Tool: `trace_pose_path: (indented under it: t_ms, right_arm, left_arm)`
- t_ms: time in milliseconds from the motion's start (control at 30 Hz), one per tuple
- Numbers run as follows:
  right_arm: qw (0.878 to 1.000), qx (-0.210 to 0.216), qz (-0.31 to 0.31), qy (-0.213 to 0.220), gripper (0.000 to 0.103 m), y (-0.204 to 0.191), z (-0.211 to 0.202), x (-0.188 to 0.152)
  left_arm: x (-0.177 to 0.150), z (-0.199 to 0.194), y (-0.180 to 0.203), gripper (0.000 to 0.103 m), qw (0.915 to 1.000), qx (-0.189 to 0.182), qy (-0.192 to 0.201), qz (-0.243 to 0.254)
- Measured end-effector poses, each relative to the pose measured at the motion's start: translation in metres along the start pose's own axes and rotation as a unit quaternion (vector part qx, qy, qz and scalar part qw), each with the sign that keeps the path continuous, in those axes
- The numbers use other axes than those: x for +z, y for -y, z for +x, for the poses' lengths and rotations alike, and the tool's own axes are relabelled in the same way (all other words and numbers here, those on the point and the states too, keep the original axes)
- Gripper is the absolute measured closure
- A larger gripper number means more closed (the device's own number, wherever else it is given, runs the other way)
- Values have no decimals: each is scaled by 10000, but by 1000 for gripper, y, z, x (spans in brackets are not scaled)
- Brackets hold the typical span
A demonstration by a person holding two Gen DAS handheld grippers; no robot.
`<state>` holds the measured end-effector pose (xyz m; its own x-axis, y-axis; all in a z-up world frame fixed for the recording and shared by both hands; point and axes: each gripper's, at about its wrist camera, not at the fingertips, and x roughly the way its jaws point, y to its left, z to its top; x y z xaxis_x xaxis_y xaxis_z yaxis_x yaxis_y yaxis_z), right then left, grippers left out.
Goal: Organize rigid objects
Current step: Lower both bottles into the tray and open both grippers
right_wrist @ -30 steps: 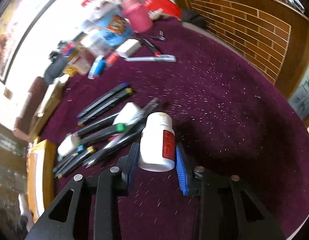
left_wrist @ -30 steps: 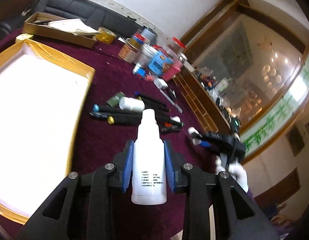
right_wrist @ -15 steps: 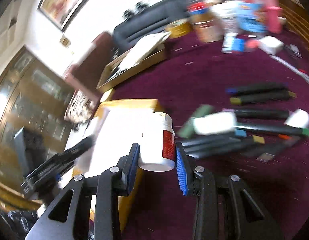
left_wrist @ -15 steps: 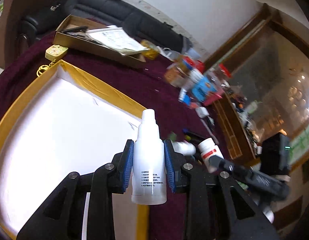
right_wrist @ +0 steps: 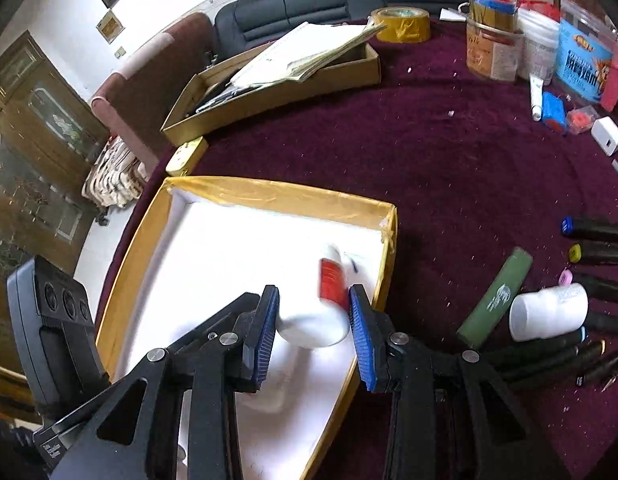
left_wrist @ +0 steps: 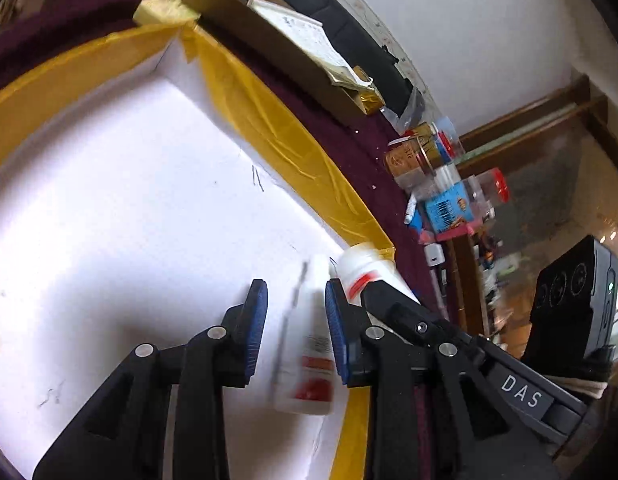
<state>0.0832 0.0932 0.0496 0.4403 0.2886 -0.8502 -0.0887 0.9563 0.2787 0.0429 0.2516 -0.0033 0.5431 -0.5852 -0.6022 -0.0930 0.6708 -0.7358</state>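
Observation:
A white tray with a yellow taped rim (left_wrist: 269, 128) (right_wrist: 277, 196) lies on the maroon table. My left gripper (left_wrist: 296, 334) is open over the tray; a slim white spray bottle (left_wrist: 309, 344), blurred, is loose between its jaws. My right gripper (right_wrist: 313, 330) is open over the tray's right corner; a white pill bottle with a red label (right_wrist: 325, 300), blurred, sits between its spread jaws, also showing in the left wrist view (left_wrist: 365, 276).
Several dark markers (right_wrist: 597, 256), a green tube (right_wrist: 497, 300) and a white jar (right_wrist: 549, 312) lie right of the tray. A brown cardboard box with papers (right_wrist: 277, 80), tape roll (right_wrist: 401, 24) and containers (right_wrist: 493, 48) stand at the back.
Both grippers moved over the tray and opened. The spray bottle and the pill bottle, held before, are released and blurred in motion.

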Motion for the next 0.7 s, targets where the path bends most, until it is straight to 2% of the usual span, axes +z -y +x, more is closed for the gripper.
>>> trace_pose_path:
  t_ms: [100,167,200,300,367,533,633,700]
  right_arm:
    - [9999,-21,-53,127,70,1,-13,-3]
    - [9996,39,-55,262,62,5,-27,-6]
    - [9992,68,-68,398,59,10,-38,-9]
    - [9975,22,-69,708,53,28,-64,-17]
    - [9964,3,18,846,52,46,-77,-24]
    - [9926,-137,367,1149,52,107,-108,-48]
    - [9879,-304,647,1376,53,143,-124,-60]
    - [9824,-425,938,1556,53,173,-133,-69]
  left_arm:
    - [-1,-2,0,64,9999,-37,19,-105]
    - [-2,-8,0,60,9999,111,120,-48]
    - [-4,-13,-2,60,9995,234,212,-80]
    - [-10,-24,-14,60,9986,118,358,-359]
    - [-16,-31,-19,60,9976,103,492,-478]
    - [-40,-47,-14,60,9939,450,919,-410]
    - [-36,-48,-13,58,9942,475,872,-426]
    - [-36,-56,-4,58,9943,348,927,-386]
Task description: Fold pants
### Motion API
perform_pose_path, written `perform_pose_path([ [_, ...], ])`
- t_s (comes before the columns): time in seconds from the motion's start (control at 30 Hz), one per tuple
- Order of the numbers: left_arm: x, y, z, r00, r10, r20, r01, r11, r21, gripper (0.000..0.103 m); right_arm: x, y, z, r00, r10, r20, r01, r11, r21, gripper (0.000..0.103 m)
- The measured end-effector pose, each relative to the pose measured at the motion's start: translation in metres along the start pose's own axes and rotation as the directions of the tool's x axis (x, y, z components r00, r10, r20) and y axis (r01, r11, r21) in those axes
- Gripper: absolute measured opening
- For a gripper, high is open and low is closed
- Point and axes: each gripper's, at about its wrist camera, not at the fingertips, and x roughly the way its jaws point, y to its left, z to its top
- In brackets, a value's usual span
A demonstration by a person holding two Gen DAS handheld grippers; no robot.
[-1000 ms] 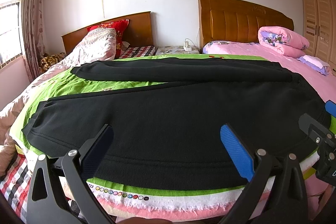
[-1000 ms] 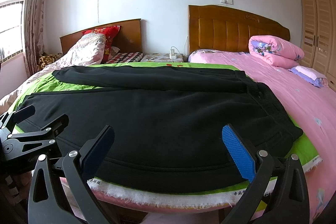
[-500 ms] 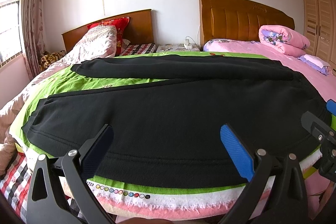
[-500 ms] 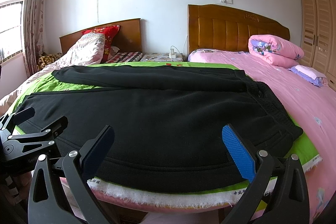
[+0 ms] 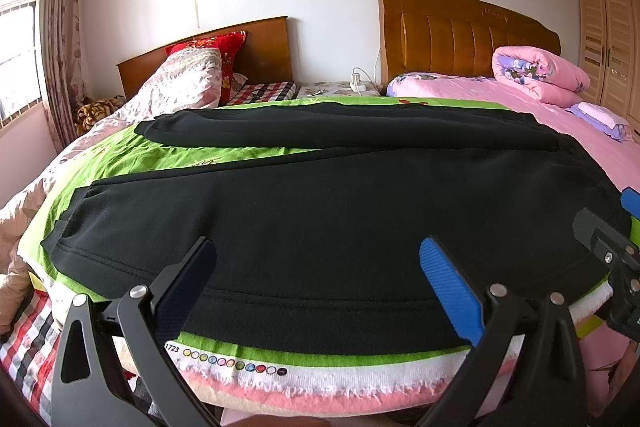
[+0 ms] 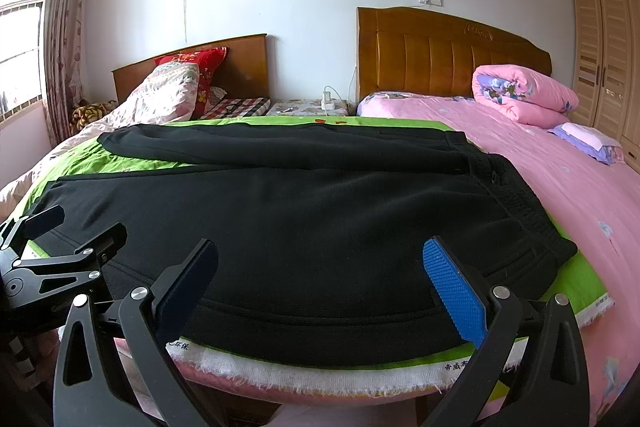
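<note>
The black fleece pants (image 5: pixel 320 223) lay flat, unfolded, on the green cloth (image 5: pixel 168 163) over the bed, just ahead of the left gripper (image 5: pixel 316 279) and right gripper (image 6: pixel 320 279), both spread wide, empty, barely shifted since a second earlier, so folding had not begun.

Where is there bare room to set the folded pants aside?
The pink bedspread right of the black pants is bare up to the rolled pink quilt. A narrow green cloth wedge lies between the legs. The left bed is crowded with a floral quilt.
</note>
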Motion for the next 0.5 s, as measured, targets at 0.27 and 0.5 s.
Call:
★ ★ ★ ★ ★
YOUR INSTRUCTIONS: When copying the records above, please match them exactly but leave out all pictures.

ANSWER AREA:
Tool: `trace_pose_path: (indented under it: t_ms, right_arm, left_arm)`
- t_ms: time in milliseconds from the motion's start (control at 30 Hz), one per tuple
- Numbers run as follows:
  right_arm: qw (0.878 to 1.000), qx (-0.210 to 0.216), qz (-0.31 to 0.31), qy (-0.213 to 0.220), gripper (0.000 to 0.103 m), y (-0.204 to 0.191), z (-0.211 to 0.202), x (-0.188 to 0.152)
  left_arm: x (-0.177 to 0.150), z (-0.199 to 0.194), y (-0.180 to 0.203), gripper (0.000 to 0.103 m), qw (0.915 to 1.000), qx (-0.189 to 0.182), qy (-0.192 to 0.201), qz (-0.243 to 0.254)
- Measured end-effector poses, each relative to the pose measured at the motion's start: translation in metres along the start pose's own axes and rotation as a unit quaternion (vector part qx, qy, qz and scalar part qw), each with the sign that keeps the path continuous, in those axes
- The numbers use other axes than those: x for +z, y for -y, z for +x, for the poses' lengths and rotations alike, and the tool's own axes are relabelled in the same way (all other words and numbers here, those on the point and the states too, keep the original axes)
- Gripper is the absolute measured closure
- A larger gripper number means more closed (the device's own number, wherever else it is given, runs the other way)
- Values have no decimals: each is scaled by 10000, but by 1000 for gripper, y, z, x (spans in brackets are not scaled)
- Brackets hold the typical span
A demonstration by a person holding two Gen DAS handheld grippers; no robot.
`<state>` holds the measured end-effector pose (xyz m; its own x-axis, y-axis; all in a z-up world frame fixed for the recording and shared by both hands; point and axes: each gripper's, at about its wrist camera, not at the fingertips, and x roughly the way its jaws point, y to its left, z to its top; x y z xaxis_x xaxis_y xaxis_z yaxis_x yaxis_y yaxis_z), right then left, grippers left out.
Goal: Organize rigid objects
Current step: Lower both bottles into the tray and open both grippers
right_wrist @ -30 steps: 
left_wrist @ -30 steps: 
right_wrist @ -15 steps: 
left_wrist @ -15 steps: 
right_wrist @ +0 steps: 
left_wrist @ +0 steps: 
<state>0.0832 0.0932 0.0496 0.4403 0.2886 -0.8502 -0.0887 0.9563 0.2787 0.0429 0.2516 -0.0033 0.5431 -0.5852 -0.6022 -0.0930 0.6708 -0.7358</state>
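Observation:
A white tray with a yellow taped rim (left_wrist: 269, 128) (right_wrist: 277, 196) lies on the maroon table. My left gripper (left_wrist: 296, 334) is open over the tray; a slim white spray bottle (left_wrist: 309, 344), blurred, is loose between its jaws. My right gripper (right_wrist: 313, 330) is open over the tray's right corner; a white pill bottle with a red label (right_wrist: 325, 300), blurred, sits between its spread jaws, also showing in the left wrist view (left_wrist: 365, 276).
Several dark markers (right_wrist: 597, 256), a green tube (right_wrist: 497, 300) and a white jar (right_wrist: 549, 312) lie right of the tray. A brown cardboard box with papers (right_wrist: 277, 80), tape roll (right_wrist: 401, 24) and containers (right_wrist: 493, 48) stand at the back.
Both grippers moved over the tray and opened. The spray bottle and the pill bottle, held before, are released and blurred in motion.
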
Motion for the next 0.7 s, targets where the path bends most, until it is straight to 2% of the usual span, axes +z -y +x, more is closed for the gripper.
>>> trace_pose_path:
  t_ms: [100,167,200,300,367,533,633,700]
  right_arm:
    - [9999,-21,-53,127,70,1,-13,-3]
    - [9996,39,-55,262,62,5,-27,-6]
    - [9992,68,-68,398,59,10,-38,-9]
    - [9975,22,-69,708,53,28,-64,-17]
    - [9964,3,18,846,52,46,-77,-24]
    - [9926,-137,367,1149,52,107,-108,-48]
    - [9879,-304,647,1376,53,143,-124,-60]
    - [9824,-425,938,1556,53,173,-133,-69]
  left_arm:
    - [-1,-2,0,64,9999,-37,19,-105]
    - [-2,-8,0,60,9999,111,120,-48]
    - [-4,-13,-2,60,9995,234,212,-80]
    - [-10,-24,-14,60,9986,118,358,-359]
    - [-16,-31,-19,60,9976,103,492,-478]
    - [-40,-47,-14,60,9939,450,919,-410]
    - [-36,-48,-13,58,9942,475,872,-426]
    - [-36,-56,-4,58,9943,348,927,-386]
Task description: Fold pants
### Motion API
perform_pose_path, written `perform_pose_path([ [_, ...], ])`
- t_s (comes before the columns): time in seconds from the motion's start (control at 30 Hz), one per tuple
- Order of the numbers: left_arm: x, y, z, r00, r10, r20, r01, r11, r21, gripper (0.000..0.103 m); right_arm: x, y, z, r00, r10, r20, r01, r11, r21, gripper (0.000..0.103 m)
- The measured end-effector pose, each relative to the pose measured at the motion's start: translation in metres along the start pose's own axes and rotation as the directions of the tool's x axis (x, y, z components r00, r10, r20) and y axis (r01, r11, r21) in those axes
- Gripper: absolute measured opening
- For a gripper, high is open and low is closed
- Point and axes: each gripper's, at about its wrist camera, not at the fingertips, and x roughly the way its jaws point, y to its left, z to its top
- In brackets, a value's usual span
A demonstration by a person holding two Gen DAS handheld grippers; no robot.
[-1000 ms] 
[-1000 ms] 
[-500 ms] 
[-500 ms] 
[+0 ms] 
[+0 ms] 
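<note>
The black fleece pants (image 5: pixel 320 223) lay flat, unfolded, on the green cloth (image 5: pixel 168 163) over the bed, just ahead of the left gripper (image 5: pixel 316 279) and right gripper (image 6: pixel 320 279), both spread wide, empty, barely shifted since a second earlier, so folding had not begun.

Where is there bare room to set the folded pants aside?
The pink bedspread right of the black pants is bare up to the rolled pink quilt. A narrow green cloth wedge lies between the legs. The left bed is crowded with a floral quilt.
</note>
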Motion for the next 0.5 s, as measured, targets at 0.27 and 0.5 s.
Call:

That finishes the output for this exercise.